• **PROBLEM STATEMENT**
Go line by line through the listing below and copy those that hold "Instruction".

• **SOURCE DATA**
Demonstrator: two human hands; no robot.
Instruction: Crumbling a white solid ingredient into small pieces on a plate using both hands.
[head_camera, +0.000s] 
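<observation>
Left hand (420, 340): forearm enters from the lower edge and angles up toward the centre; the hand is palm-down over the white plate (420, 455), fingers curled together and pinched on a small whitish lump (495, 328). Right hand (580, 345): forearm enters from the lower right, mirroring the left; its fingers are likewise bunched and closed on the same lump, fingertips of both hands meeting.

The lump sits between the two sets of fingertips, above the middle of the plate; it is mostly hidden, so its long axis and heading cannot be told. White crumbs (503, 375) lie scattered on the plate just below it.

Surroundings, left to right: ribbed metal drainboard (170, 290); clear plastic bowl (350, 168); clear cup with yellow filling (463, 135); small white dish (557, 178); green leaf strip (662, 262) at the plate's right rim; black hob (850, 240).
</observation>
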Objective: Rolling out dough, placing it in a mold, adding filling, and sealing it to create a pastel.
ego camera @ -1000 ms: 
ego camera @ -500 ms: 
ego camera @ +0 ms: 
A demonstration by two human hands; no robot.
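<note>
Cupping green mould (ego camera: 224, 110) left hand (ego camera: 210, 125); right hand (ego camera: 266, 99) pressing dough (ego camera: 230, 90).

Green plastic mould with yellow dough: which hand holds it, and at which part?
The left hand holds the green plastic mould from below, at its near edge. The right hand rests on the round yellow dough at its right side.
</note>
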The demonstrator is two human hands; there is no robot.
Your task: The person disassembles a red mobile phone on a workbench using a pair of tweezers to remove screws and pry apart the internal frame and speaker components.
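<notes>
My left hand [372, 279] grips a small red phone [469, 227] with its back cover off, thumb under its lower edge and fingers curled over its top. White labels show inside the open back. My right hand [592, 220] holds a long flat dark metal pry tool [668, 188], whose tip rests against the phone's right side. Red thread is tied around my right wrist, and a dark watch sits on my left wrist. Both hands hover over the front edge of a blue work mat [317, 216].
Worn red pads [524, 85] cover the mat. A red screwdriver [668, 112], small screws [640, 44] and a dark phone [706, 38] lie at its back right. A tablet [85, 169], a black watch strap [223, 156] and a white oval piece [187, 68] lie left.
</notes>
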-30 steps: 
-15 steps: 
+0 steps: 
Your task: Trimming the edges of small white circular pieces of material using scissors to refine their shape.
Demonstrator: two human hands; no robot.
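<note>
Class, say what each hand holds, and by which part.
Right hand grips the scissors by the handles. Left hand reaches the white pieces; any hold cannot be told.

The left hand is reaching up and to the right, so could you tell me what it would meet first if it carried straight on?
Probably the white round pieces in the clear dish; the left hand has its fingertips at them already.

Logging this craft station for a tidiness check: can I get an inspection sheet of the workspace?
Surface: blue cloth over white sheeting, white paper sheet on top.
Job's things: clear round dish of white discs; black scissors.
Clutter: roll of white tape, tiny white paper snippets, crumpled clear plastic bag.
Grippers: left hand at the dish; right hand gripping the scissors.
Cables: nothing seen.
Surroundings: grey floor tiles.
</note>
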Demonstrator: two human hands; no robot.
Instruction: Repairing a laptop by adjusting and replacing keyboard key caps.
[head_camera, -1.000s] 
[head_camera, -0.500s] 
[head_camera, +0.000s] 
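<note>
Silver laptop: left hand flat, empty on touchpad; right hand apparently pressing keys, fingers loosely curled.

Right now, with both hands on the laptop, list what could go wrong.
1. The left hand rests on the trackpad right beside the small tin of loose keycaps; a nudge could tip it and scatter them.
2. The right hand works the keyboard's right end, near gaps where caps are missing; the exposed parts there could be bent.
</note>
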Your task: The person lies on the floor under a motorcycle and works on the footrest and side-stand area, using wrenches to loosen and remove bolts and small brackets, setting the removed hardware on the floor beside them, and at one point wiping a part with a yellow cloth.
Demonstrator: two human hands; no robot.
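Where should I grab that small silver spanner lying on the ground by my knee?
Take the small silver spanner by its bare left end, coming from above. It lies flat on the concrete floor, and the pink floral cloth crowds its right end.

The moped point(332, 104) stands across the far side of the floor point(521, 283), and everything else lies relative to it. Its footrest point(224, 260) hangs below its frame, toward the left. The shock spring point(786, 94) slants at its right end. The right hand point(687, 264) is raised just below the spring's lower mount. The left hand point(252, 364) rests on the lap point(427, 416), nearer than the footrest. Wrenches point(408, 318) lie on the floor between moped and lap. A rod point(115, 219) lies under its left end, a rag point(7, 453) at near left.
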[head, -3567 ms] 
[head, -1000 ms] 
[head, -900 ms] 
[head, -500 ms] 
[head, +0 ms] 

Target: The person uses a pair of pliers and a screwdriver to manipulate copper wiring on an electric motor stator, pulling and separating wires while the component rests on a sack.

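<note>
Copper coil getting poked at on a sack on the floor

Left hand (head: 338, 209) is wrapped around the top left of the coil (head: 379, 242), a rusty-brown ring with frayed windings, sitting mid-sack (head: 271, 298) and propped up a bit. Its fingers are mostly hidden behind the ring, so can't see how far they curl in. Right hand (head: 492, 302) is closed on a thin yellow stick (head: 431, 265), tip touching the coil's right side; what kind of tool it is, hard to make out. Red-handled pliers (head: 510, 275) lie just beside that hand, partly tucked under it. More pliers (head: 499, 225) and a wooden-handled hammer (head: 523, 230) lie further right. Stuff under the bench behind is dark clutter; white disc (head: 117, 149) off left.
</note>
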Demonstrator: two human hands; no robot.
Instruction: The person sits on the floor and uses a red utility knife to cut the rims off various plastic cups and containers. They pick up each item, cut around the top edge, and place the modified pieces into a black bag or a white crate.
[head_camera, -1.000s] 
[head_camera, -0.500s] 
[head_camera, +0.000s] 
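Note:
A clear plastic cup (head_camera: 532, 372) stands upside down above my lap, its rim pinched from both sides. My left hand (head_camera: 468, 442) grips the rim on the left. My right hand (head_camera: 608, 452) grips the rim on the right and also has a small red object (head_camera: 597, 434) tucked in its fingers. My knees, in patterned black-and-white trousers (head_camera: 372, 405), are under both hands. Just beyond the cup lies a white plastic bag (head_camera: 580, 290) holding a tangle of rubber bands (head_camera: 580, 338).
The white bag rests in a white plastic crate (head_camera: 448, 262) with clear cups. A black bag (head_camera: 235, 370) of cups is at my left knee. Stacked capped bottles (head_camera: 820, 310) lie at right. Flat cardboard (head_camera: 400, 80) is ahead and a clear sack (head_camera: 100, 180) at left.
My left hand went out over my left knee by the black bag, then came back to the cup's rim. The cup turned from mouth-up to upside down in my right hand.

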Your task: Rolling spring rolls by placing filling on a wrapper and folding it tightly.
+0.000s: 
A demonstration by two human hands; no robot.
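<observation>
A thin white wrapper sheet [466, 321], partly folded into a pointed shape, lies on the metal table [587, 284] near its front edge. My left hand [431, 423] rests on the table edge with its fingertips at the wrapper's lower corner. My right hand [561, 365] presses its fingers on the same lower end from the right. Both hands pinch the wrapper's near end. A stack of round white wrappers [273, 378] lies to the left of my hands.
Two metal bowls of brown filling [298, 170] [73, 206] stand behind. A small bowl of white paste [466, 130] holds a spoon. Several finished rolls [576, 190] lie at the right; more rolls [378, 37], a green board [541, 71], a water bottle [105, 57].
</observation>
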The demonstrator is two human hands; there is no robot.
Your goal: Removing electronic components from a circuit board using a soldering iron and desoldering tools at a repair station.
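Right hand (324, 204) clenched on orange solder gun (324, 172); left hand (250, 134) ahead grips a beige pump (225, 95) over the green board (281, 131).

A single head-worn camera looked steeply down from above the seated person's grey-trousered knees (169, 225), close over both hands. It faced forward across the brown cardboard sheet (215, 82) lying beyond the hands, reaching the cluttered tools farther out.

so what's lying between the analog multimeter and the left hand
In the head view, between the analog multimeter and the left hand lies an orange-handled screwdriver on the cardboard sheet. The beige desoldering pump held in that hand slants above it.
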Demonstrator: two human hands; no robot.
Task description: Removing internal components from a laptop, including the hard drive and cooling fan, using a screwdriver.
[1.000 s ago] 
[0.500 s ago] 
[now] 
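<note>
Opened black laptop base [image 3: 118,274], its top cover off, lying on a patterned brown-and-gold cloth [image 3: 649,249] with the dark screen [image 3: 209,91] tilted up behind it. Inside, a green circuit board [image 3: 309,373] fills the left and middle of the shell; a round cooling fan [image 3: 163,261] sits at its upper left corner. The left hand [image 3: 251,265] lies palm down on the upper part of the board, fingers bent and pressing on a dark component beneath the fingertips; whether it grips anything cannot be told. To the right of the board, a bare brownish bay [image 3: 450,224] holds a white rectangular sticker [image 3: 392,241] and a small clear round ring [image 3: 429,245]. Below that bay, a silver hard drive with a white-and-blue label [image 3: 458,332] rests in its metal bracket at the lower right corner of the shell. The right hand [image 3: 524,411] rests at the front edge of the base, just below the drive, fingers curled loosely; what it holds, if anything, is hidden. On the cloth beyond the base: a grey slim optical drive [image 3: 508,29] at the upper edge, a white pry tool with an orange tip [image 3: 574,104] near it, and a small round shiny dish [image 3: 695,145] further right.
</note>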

• **RESULT FOR THIS EXERCISE**
Instruction: Crumbling a white solid ingredient into small pieces on a plate using both hands.
Instruction: Repairing a laptop by adjusting and replacing keyboard key caps.
Instruction: The person sits on the floor and uses a red utility knife to cut the rims off various plastic cups and containers. They pick up each item, cut around the top edge, and place the modified pieces into a black bag or a white crate.

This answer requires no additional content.